Work instruction: Set down every entry exactly as it stands, omitting any picture.

Data:
____________

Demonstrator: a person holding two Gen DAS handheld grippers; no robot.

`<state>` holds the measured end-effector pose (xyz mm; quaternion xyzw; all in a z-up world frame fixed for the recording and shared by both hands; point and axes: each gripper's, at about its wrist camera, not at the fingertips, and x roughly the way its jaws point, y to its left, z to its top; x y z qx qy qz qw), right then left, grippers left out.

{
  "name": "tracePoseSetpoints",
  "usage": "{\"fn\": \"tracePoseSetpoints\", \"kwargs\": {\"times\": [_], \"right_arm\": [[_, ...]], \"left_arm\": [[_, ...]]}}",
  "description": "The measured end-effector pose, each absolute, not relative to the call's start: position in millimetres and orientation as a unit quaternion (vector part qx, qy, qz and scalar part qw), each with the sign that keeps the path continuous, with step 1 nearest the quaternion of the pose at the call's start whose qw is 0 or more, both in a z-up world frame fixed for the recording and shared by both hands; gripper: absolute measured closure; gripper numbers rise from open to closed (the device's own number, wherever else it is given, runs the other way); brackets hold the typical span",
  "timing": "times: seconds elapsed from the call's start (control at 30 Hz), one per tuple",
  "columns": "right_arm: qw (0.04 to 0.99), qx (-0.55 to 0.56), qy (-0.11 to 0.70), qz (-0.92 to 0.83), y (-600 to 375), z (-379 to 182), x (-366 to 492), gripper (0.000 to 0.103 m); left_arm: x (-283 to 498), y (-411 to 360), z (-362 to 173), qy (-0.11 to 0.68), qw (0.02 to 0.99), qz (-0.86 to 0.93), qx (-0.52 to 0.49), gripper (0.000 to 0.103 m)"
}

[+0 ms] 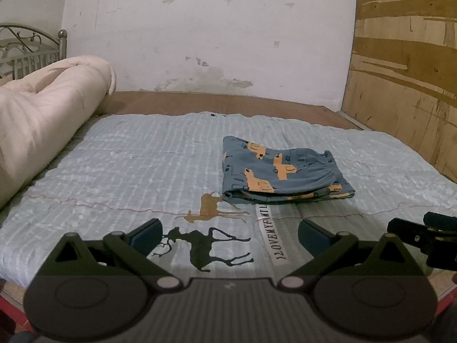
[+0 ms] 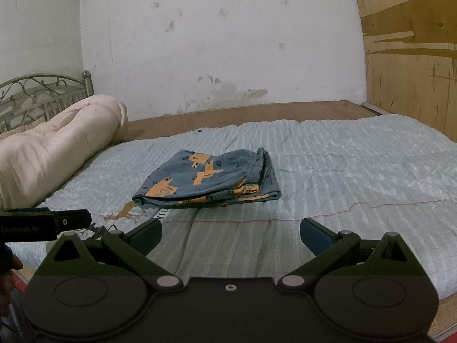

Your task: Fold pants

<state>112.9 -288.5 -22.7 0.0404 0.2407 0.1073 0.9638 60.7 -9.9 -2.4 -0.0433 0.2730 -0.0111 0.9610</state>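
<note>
- We see the bed (image 1: pixel 128 154) spread ahead of both claws, covered by a pale blue quilt (image 2: pixel 342 171), with a brown board edge behind it.
- A cream rolled duvet (image 1: pixel 42 120) lies far off to the left of both claws, against a metal headboard (image 2: pixel 37 91).
- The pants (image 1: pixel 280 171), blue with orange cars, lie folded in a flat stack on the quilt, ahead of the left claw (image 1: pixel 230 233) and slightly to its right; from the right claw (image 2: pixel 231 233) they sit ahead and slightly left (image 2: pixel 208 180).
- Only the left view shows the dark deer print (image 1: pixel 205 245) between our left fingers, the orange deer print (image 1: pixel 211 205) beyond it, and a lettered strip (image 1: pixel 271 231).
- The right view shows just a corner of the orange deer.
- Both claws stand spread wide, holding nothing, apart from the pants.
- Each view catches the other claw at its edge.
</note>
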Motion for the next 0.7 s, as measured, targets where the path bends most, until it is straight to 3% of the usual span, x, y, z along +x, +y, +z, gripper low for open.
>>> {"fn": "tracePoseSetpoints", "kwargs": {"times": [0.7], "right_arm": [[0.957, 0.045, 0.262, 0.112, -292.6, -36.1, 131.2, 0.001]], "left_arm": [[79.0, -9.4, -4.8, 0.285, 0.957, -0.013, -0.05, 0.0]]}}
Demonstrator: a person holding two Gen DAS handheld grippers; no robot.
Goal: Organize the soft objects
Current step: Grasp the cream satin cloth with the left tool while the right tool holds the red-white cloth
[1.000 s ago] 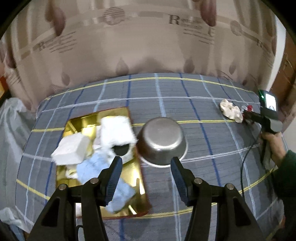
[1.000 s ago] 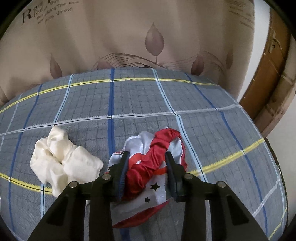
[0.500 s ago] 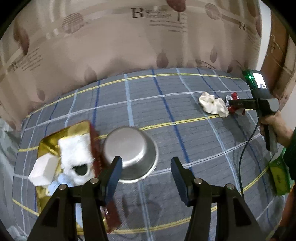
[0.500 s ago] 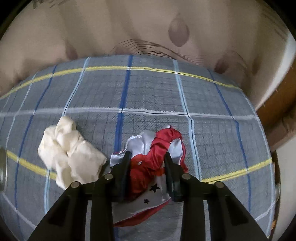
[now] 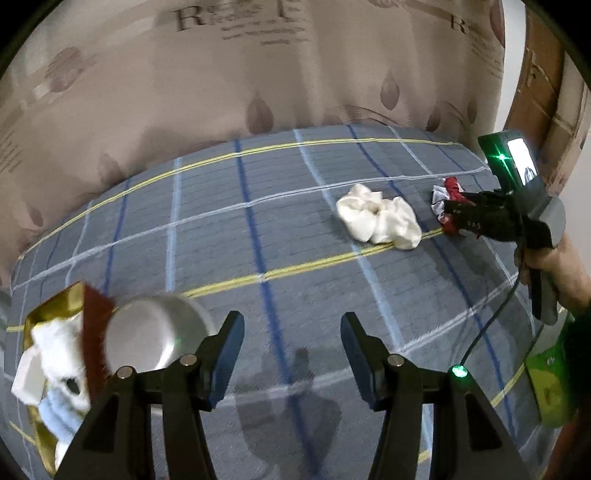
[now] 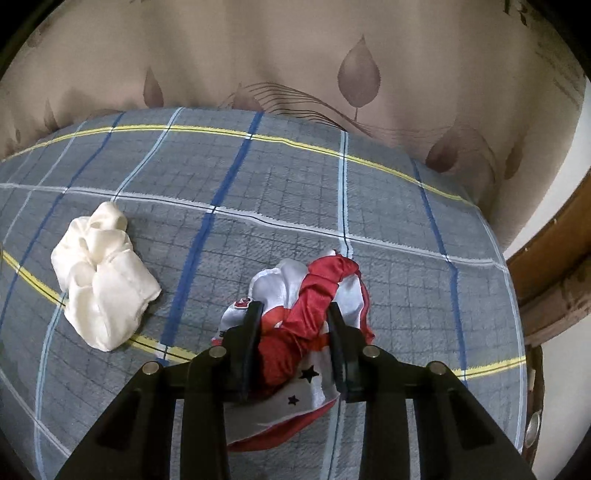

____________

Exercise answer:
Demonstrator: a person holding two Gen DAS handheld grippers; no robot.

`<state>` holds the measured end-effector pose (xyz mm; quaternion xyzw; all in a z-up world frame fixed for the recording and shared by both hands; point and axes: each gripper's, at about its wrist camera, not at the fingertips, and x roughly the way its jaws point, y to its left, z to its top; x y z qx qy qz qw), right then left, grippers left out.

{
  "name": "tracePoseSetpoints",
  "usage": "{\"fn\": \"tracePoseSetpoints\", \"kwargs\": {\"times\": [_], \"right_arm\": [[_, ...]], \"left_arm\": [[_, ...]]}}",
  "description": "The measured end-effector pose, each absolute, not relative to the call's start: position in millimetres and orientation as a unit quaternion (vector part qx, qy, qz and scalar part qw), each with the sign that keeps the path continuous, with step 1 nearest the quaternion of the pose at the call's start whose qw is 0 or more, both in a z-up world frame fixed for the recording and shared by both hands; gripper: absolute measured closure; gripper numbers rise from open to closed (the device's own number, wherever else it is given, runs the other way); brackets hold the typical span",
  "timing": "times: seconds elapsed from the call's start (control at 30 Hz), one per tuple",
  "columns": "right_arm: qw (0.04 to 0.99), qx (-0.55 to 0.56), qy (-0.11 to 0.70), qz (-0.92 to 0.83), y (-600 to 375), z (-379 to 182), x (-366 to 492), gripper (0.000 to 0.103 m); left_arm: x (-283 to 498), y (-411 to 360), z (-362 to 173), qy (-0.11 to 0.68), qw (0.02 to 0.99), qz (-0.86 to 0.93), qx (-0.52 to 0.49), gripper (0.000 to 0.103 m)"
}

[+0 ms] 
[+0 ms] 

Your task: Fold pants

<state>112.9 -288.5 -22.7 0.0404 0.2407 0.1073 0.9638 60.7 -9.9 -2.4 -0.0433 0.2730 -0.0111 0.9610</state>
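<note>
- We see the bed (image 1: pixel 128 154) spread ahead of both claws, covered by a pale blue quilt (image 2: pixel 342 171), with a brown board edge behind it.
- A cream rolled duvet (image 1: pixel 42 120) lies far off to the left of both claws, against a metal headboard (image 2: pixel 37 91).
- The pants (image 1: pixel 280 171), blue with orange cars, lie folded in a flat stack on the quilt, ahead of the left claw (image 1: pixel 230 233) and slightly to its right; from the right claw (image 2: pixel 231 233) they sit ahead and slightly left (image 2: pixel 208 180).
- Only the left view shows the dark deer print (image 1: pixel 205 245) between our left fingers, the orange deer print (image 1: pixel 211 205) beyond it, and a lettered strip (image 1: pixel 271 231).
- The right view shows just a corner of the orange deer.
- Both claws stand spread wide, holding nothing, apart from the pants.
- Each view catches the other claw at its edge.
</note>
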Motion for the next 0.7 s, as measured, targets where the path bends most, until it is straight to 3% of the usual span, x, y, z along +x, +y, +z, gripper low for open.
>>> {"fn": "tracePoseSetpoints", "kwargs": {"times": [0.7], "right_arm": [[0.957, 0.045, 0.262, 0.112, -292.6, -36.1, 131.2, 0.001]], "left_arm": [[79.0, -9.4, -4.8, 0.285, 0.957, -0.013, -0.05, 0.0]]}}
Demonstrator: a person holding two Gen DAS handheld grippers; no robot.
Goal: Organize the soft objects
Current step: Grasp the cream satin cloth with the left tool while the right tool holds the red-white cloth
[1.000 s ago] 
[1.000 s ago] 
[0.500 s ago] 
[0.500 s ago] 
[now] 
[now] 

Work on the exercise is finished.